Bavaria Film GmbH is a German film production and distribution company located in Grünwald, Bavaria at the district of Munich. It is one of Europe's largest film production companies and one of the leading production and distribution companies in the German film and television industry service, with some 30 subsidiaries.

== History ==
Bavaria Film and their studios goes back to where it all started to were the company was founded in 1919, when Munich-raised film producer Peter Ostermayr converted the private film company he had founded in 1907, Münchener Lichtspielkunst GmbH, to the public company Münchener Lichtspielkunst AG (Emelka), and acquired a large area (ca. 356.000 m^{2}) for the studios in Geiselgasteig, a district of Munich's southern suburb Grünwald. The company was a direct competitor to UFA, which had begun operations in Berlin in 1917, and quickly absorbed several other film industry companies in the region.

From the year 1920 onwards as a reaction to Berlin's film monopoly position and in order to be independent, the company's former name counterparted the founding of UFA and Emilika was expanded to become the Emilika Group. One year later in 1921, the group announced that they've acquired its own copying facility, Süddeutsche Filmwerke Geyer in order to expand their operations outside of film making.

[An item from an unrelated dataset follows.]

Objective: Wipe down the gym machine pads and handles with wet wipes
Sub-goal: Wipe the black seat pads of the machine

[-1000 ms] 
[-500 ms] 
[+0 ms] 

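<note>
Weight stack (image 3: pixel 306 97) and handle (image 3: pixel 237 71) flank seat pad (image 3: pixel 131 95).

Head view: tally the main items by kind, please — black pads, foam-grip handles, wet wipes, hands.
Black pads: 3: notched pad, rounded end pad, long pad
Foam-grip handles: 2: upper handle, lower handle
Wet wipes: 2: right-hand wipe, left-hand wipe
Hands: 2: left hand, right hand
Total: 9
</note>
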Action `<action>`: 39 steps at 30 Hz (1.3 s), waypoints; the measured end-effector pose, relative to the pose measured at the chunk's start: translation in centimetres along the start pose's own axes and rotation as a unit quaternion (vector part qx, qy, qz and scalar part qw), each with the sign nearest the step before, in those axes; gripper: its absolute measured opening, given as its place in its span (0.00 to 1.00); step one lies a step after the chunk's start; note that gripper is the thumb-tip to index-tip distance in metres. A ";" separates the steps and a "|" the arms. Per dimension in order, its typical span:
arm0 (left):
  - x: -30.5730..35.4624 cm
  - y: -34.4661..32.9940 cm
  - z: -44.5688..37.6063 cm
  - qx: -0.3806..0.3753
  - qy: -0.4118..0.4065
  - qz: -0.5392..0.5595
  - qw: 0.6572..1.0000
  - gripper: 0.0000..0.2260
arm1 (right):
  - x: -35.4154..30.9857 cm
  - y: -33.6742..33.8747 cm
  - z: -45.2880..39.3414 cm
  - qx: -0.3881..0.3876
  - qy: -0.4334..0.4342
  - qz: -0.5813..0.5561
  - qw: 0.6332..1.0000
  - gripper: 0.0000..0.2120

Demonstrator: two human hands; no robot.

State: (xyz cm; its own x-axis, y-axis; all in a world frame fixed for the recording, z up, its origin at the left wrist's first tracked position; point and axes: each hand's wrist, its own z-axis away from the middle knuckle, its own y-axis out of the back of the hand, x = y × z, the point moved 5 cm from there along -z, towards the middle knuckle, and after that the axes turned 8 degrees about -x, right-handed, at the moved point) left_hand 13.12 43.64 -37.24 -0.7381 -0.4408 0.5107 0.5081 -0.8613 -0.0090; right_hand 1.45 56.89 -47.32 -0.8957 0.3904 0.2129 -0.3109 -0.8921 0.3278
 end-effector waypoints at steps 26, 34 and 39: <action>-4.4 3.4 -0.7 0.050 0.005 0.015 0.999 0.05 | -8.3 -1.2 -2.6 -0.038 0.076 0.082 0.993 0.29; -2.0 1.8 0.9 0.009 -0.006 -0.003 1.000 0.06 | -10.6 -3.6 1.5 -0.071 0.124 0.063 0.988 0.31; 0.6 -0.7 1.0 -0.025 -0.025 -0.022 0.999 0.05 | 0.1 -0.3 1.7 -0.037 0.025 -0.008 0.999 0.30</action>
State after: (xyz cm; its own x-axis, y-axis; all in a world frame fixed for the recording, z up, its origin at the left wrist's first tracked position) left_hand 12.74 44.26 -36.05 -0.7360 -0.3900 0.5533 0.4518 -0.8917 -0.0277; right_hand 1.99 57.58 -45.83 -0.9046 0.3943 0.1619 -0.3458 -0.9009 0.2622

By September 24, 1930, in addition to producing films, Emelka also produced a newsreel with music, the “Sounding Emelka Newsreel”.

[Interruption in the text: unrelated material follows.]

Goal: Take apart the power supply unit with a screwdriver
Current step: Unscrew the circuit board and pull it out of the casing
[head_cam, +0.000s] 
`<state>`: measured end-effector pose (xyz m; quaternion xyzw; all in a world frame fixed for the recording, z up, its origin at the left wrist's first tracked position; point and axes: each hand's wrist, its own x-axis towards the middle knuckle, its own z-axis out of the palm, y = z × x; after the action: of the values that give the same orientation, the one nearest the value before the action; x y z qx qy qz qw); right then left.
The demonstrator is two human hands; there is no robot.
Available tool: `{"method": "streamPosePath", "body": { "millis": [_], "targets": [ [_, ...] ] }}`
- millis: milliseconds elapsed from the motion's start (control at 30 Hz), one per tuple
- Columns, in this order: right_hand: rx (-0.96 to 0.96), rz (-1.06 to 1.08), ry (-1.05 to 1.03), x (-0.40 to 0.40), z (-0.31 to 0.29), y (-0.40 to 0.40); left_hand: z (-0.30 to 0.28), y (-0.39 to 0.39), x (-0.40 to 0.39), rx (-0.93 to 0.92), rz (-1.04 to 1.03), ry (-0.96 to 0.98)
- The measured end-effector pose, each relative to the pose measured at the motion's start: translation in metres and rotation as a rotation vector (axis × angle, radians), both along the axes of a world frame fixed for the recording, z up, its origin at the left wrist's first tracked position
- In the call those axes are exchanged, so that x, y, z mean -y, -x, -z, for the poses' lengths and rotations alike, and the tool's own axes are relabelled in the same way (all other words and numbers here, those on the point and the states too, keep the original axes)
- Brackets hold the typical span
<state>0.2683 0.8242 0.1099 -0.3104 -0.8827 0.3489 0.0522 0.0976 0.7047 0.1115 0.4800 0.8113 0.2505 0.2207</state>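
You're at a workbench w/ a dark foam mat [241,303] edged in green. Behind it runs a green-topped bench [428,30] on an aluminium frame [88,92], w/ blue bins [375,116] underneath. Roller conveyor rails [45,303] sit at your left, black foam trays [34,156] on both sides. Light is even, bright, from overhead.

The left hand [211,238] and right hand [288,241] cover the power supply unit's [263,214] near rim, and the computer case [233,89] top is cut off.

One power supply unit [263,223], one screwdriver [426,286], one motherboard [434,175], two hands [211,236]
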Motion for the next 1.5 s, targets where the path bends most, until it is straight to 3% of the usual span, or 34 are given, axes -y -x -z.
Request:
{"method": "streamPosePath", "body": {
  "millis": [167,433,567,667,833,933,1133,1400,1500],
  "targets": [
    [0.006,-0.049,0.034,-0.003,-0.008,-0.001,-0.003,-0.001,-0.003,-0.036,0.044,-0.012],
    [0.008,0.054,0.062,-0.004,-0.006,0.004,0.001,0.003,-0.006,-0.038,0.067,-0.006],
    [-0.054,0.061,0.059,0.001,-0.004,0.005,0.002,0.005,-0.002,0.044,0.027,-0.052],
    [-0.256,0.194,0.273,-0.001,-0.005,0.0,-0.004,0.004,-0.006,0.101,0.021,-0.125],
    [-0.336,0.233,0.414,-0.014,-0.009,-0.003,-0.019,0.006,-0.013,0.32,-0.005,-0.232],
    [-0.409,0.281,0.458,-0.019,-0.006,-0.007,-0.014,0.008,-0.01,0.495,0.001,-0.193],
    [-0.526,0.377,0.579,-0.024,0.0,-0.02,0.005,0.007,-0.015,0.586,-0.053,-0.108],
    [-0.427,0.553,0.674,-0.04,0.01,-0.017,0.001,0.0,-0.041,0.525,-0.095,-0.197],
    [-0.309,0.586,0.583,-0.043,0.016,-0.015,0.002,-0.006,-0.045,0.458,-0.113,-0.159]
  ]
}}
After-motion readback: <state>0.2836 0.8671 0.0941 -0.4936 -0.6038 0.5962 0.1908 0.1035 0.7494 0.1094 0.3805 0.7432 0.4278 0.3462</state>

In 1930, investor Wilhelm Kraus and a consortium of banks bought a majority stake in the company, and on 21 September 1932 the group took full control and renamed it Bavaria Film AG. In 1938, Bavaria Film was nationalised by the Nazi regime as a production unit subsidiary of UFA. After a period of dormancy following World War II, it was re-established as a private company in 1956.

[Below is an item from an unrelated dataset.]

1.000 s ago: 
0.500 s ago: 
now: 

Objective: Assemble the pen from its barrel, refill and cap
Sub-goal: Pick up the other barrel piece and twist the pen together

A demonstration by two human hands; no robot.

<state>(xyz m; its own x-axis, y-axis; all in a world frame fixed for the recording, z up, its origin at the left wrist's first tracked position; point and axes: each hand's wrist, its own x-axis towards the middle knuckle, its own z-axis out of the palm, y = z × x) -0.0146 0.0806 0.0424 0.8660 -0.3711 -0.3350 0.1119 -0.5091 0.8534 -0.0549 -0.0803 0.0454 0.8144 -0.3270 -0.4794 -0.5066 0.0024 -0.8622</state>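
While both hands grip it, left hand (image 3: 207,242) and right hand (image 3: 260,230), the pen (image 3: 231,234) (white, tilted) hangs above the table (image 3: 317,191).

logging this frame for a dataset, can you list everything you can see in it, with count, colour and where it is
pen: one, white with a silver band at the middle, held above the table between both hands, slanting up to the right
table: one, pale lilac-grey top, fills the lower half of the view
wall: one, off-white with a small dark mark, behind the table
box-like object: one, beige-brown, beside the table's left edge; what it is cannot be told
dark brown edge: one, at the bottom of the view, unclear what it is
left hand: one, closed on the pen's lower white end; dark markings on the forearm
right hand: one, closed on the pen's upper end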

On August 1, 1959, Bavaria announced that they're restructuring their studios with the founding of Bavaria Atelier GmbH. Until the fall of Berlin Wall, Geiselgasteig was the largest film studio in all of West Germany, in addition to Bavaria Filmkunst GmbH.

In August 1987, Bavarita Atelier was renamed Bavaria Film.

On September 23, 2011, the company's international division, Bavaria Film International, entered a joint venture with German distributor Telepool by merging their world sales operations into one new joint venture European distribution based in Munich, named Global Screen, to handle worldwide distribution from two firms.

In April 2012, Bavaria Film announced that they entered a partnership with Berlin-based Senator Entertainment.

In February 2021, Bavaria Film expanded their operations into factual and unscripted television programming by acquiring two domestic production companies Story House Pictures and Story House Productions.

== Bavaria Film GmbH ==
Bavaria Film GmbH is a film production company known for television films such as Rainer Werner Fassbinder's Berlin Alexanderplatz (1980) and Wolfgang Petersen's Das Boot (1981), both also shown theatrically. Also producing the Monty Python's Fliegender Zirkus specials for German and Austrian television in Geiselgasteig in 1971 and 1972.

== Bavaria Studios ==

The company owns the Bavaria Studios in Munich, Germany, where many of its films have been produced, and utilised by a number of notable directors and films.

Other German production companies have also produced films in the studios, including Constantin Film with The Neverending Story, Downfall and Perfume: The Story of a Murderer.

== Bavaria Filmstadt ==
The Filmstadt is an attraction for tourists that offers visitors a studio tour to see sets and props from The Neverending Story, Das Boot, Marienhof and other productions.